=== Exercise aim ===
After finding the line with "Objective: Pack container" in the data below, set down exactly each line through the one with "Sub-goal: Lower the", inclusive, and stop there.
--- Recorded data ---
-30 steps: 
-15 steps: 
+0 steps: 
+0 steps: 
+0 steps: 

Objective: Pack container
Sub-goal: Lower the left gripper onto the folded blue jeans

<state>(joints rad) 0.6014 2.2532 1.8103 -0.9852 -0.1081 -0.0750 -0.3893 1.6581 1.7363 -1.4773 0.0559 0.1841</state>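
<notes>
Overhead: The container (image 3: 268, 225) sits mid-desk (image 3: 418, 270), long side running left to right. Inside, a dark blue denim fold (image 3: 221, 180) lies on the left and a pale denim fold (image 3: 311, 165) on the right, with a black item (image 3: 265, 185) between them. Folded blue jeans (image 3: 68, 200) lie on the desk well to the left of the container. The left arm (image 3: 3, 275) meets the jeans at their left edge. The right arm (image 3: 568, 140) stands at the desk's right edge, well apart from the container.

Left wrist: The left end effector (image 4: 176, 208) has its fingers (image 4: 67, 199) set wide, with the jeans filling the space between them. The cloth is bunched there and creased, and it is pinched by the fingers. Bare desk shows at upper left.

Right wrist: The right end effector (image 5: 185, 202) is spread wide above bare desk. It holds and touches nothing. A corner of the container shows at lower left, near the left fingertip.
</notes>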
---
=== Answer to the problem ===
Objective: Pack container
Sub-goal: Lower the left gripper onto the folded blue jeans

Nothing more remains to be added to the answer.